India Struggles To Safeguard Data: Recurring Cases Of Data Breach

Data, the valuable asset of information age, is tricky to hold and even more strenuous to guard. With the data breaches in 2020 in India having increased by 37% compared to the first quarter of 2019, the techworld gapes with a staunch dilemma when the fraudsters feed on their databases slowly. The minimum total cost of the leaks in India reached up to Rs 14 crore in 2020 as reported by IBM study. This statistic puts India as the one of the top countries in cybercrime. The Work from Home (WFH) scenario has led to a massive digital shift. According to a digital monitoring firm, 15 billion credentials are up for sale with the close of the pandemic spawned lockdown.

The e-grocery BigBasket data leak is believed to be the biggest loot in the Indian cyberspace. A global security firm reported that the information of 20 million user accounts in the cybercrime market. The breach manifested on October 30th, 2020 and was soon put on sale for 3 million rupees. The news was confirmed only by November 7th when the company agreed to the leak. A month preceding this, six major breaches that shook users into senses were reported. These include cases such as sweet seller Haldiram Snacks Pvt Ltd, PM Modi’s personal website narendramodi.in, online matrimonial service Bharat Matrimony and Indian Railways’ online ticketing portal IRCTC. Dr Reddy’s Laboratories and e-commerce company Paytm Mall also witnessed cyber-attacks later in the year.

The situation in India, with relevant requirements of online data but without adequate rules and regulations to check, is cumbersome for the country as a whole. Indian Cyber law only a single act in store, the Information Technology act of 2000, that defines cybersecurity only as a lip service to the cyber security legal framework. By studying the plenty of cases reported in the last two years, the pattern shows the focus of attacks at the government agencies and registers, putting out the fact that our national databases are unsuccessful in protecting their sensitive data.
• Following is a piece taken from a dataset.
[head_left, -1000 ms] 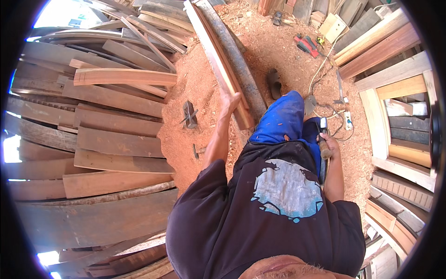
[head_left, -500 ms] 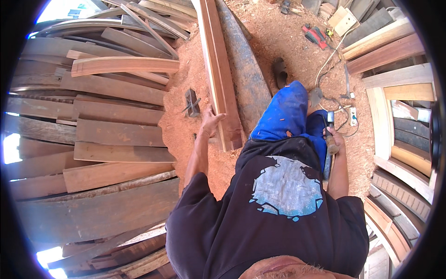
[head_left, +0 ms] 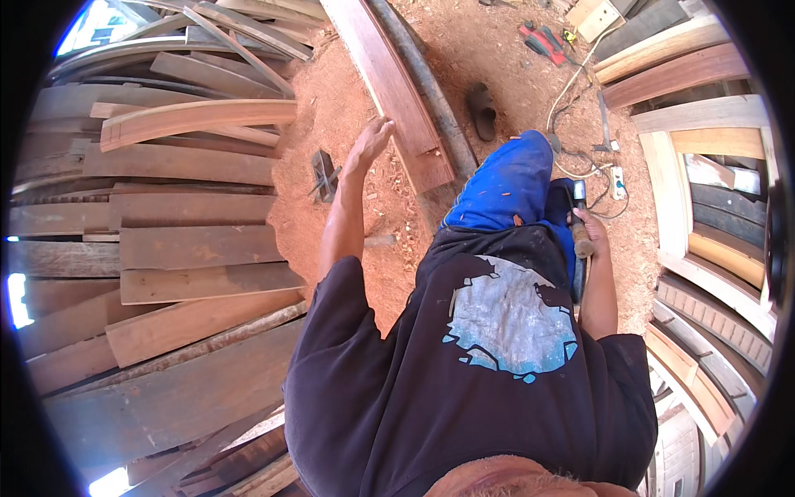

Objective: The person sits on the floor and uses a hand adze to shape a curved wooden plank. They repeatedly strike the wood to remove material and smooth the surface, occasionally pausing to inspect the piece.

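My left hand [head_left: 371, 144] is at the left edge of a long reddish wooden plank [head_left: 414, 124], its fingers bent against that edge. The plank shows a broad face with a notch near its close end. It lies over a weathered dark beam [head_left: 426, 87]. In my right hand [head_left: 592, 229], beside my right leg, is a wooden-handled tool [head_left: 583, 241] with a shiny metal end pointing away from me. A dark bar shows under that hand; which tool it belongs to is hidden. Left of the plank, a wooden hand plane [head_left: 324, 176] rests on the sawdust.
Stacked boards [head_left: 199, 247] fill the left side. A red and black power tool [head_left: 542, 43], a cable and a white power strip [head_left: 618, 183] lie at the right. A dark shoe [head_left: 480, 110] is beyond my knee. Wooden frames [head_left: 672, 195] stand along the right.
The plank has rolled so its broad face shows, and its near end has shifted away and rightward. My left hand has moved farther forward along its edge. My right hand keeps its tool.
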A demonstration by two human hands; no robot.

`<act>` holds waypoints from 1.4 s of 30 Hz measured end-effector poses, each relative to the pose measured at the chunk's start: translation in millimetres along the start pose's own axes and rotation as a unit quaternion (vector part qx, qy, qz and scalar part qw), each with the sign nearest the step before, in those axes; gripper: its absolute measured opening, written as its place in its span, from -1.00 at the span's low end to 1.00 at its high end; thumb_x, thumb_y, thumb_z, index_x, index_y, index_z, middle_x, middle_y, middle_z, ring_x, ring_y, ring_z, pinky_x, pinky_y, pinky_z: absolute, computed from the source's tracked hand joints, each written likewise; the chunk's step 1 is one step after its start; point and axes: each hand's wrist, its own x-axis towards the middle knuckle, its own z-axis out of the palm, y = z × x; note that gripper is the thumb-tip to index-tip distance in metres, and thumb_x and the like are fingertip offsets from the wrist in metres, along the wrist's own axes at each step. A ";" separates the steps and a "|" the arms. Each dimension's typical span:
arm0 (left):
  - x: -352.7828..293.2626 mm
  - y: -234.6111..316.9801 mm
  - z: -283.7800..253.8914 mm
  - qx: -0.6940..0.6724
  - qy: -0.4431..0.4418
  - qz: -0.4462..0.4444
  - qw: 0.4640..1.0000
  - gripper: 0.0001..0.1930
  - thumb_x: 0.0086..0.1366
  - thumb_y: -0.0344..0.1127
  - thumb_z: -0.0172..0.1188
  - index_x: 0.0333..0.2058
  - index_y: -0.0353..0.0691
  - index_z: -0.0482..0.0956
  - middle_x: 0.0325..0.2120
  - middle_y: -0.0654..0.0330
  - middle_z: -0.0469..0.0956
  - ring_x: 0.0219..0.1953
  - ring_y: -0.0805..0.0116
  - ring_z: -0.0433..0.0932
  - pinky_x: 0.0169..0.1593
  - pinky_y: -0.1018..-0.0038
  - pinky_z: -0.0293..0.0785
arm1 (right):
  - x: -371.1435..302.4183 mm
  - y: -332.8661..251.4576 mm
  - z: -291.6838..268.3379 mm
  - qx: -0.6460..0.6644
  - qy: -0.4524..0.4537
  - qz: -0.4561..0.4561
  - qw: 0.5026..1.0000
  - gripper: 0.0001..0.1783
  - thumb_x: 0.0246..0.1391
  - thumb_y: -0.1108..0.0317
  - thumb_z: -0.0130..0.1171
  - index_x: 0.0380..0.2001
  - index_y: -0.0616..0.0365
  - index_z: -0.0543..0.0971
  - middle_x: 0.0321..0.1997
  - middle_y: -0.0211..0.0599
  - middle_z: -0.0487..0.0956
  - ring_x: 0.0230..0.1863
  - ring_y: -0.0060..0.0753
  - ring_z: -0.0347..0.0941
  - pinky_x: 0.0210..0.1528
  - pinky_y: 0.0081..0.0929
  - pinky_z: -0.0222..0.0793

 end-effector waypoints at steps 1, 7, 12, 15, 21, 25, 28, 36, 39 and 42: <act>-11.5 14.4 -1.1 -0.059 -0.027 -0.016 0.998 -0.29 0.47 -0.03 0.16 0.43 -0.26 0.17 0.23 -0.17 0.47 0.21 -0.03 0.53 0.22 0.21 0.55 | 3.4 8.4 -3.5 0.018 0.008 -0.009 1.000 -0.66 0.12 0.04 0.39 -0.30 0.11 0.67 -0.42 -0.36 0.65 -0.52 -0.48 0.52 -0.46 -0.51 0.46; -78.4 11.0 56.7 -0.173 0.085 -0.117 0.974 -0.19 0.24 -0.13 0.46 0.37 -0.24 0.27 0.07 -0.19 0.58 0.05 -0.03 0.63 0.09 0.25 0.61 | 0.3 -4.2 8.0 -0.004 -0.012 -0.011 1.000 -0.66 0.14 0.03 0.38 -0.30 0.11 0.67 -0.43 -0.36 0.64 -0.55 -0.49 0.51 -0.50 -0.52 0.45; -86.3 13.1 80.0 -0.088 0.097 -0.106 0.986 -0.56 0.17 -0.01 0.48 -0.17 -0.29 0.75 -0.23 -0.06 0.74 -0.15 0.13 0.72 -0.02 0.24 0.57 | 2.1 -2.9 -4.7 0.000 -0.036 -0.003 0.999 -0.70 0.17 0.09 0.38 -0.25 0.10 0.66 -0.42 -0.40 0.67 -0.52 -0.52 0.54 -0.49 -0.55 0.46; -72.9 -11.6 96.1 -0.084 0.111 -0.120 0.983 -0.57 0.19 -0.04 0.43 -0.15 -0.31 0.73 -0.25 -0.09 0.74 -0.16 0.11 0.72 -0.04 0.23 0.58 | 3.4 -3.5 -2.6 -0.005 -0.048 -0.019 0.999 -0.70 0.18 0.09 0.37 -0.24 0.10 0.66 -0.42 -0.39 0.66 -0.52 -0.52 0.53 -0.49 -0.54 0.45; -52.7 -18.9 133.3 -0.249 0.140 -0.086 0.955 -0.62 0.22 -0.20 0.35 -0.11 -0.38 0.65 -0.27 -0.09 0.72 -0.24 0.05 0.71 -0.07 0.18 0.61 | -12.8 -8.1 22.0 -0.038 -0.056 -0.076 0.995 -0.68 0.18 0.10 0.35 -0.23 0.15 0.67 -0.40 -0.39 0.66 -0.48 -0.52 0.54 -0.45 -0.55 0.46; -90.0 20.7 137.2 -0.231 0.178 0.016 0.957 -0.44 0.19 -0.30 0.37 0.13 -0.38 0.45 -0.07 -0.13 0.64 -0.08 0.02 0.65 0.06 0.16 0.56 | -47.9 -29.8 43.4 -0.056 -0.050 -0.105 0.992 -0.66 0.18 0.12 0.36 -0.20 0.20 0.66 -0.38 -0.37 0.68 -0.39 -0.55 0.55 -0.28 -0.56 0.46; -138.5 73.8 122.2 -0.036 0.256 0.202 0.944 -0.32 0.11 -0.35 0.41 0.21 -0.32 0.37 0.13 -0.17 0.47 0.21 -0.09 0.44 0.32 0.12 0.35 | -74.4 -71.8 75.2 -0.101 -0.036 -0.161 0.981 -0.67 0.18 0.12 0.35 -0.21 0.20 0.66 -0.38 -0.38 0.69 -0.40 -0.56 0.55 -0.31 -0.56 0.45; -187.7 228.4 100.9 -0.081 0.098 0.613 0.780 -0.32 -0.08 -0.45 0.46 0.11 -0.13 0.51 0.27 -0.12 0.35 0.33 -0.19 0.27 0.39 -0.11 0.10 | -121.0 -163.5 217.2 -0.002 -0.114 -0.201 0.973 -0.64 0.17 0.20 0.39 -0.11 0.24 0.60 -0.22 -0.35 0.63 -0.27 -0.50 0.58 -0.23 -0.46 0.58; -173.3 234.0 69.5 -0.140 0.103 0.648 0.741 -0.46 -0.08 -0.46 0.42 -0.02 -0.10 0.59 0.20 -0.04 0.44 0.26 -0.12 0.37 0.26 -0.03 0.22 | -102.3 -160.2 252.8 0.025 -0.206 -0.234 0.950 -0.65 0.19 0.18 0.39 -0.13 0.22 0.61 -0.26 -0.40 0.63 -0.29 -0.56 0.58 -0.24 -0.54 0.57; -165.1 212.3 25.0 -0.312 0.121 0.552 0.764 -0.60 -0.02 -0.52 0.41 -0.14 -0.18 0.58 -0.16 0.09 0.68 -0.07 0.11 0.66 0.08 0.23 0.55 | -88.0 -165.7 287.5 -0.008 -0.218 -0.223 0.950 -0.68 0.23 0.16 0.36 -0.15 0.20 0.63 -0.31 -0.38 0.67 -0.34 -0.59 0.60 -0.24 -0.58 0.58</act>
Data breaches from government websites is a matter of great concern for our nation. The official data including the voter's ID number, Aadhar card details such as fingerprints and retina scan, and health reports are all zooming around in parts of the dark web with a tag 'for sale'. The database leak of the Police department's examination of 5 lakh candidates was kept on sale in the database sharing forum of the dark web in the end of 2019. The leak was traced on 22 December 2019. The information is found to be of the candidates from Bihar who attempted the examination.

The National Health systems that compile the medical history, blood group and blood test charts source the base of our economy. The healthcare records of 68 lakh patients and doctors leaked in August 2019 as reported by Chinese hacker group Fallensky519. A similar situation surfaced when

the COVID -19 test results of Indian patients were accessible in Google index this year. The information was not even commercialized but kept open for 'access'. The incident unfolded in January 2021 where the lack of security of government websites again led to the wrecked data.

The amount of data leak has not plummeted still in India. The Payment app MobiKwik on 29th March 2021 came under limelight for an alleged data leak that is said to have exposed close to 8.2 terabytes of data, including know-your-customer (KYC) details, addresses, phone numbers, Aadhaar card data of its users on the dark web. However, the company has denied the breach. Even if the information was out in February, due to the company's ignorance to accept, now a link is circulating in the dark web disclosing the personal details.

The situation in Indian cyberspace is worsening as we ponder on the topic of the data breach matters in India. Yet, stringent laws, cybersecurity awareness and acknowledgement of victimization by various malicious activities can curb the condition. It is high time we act for our own safety and privacy because, honestly as spoken by researchers, there is nothing the user can do once the data is out.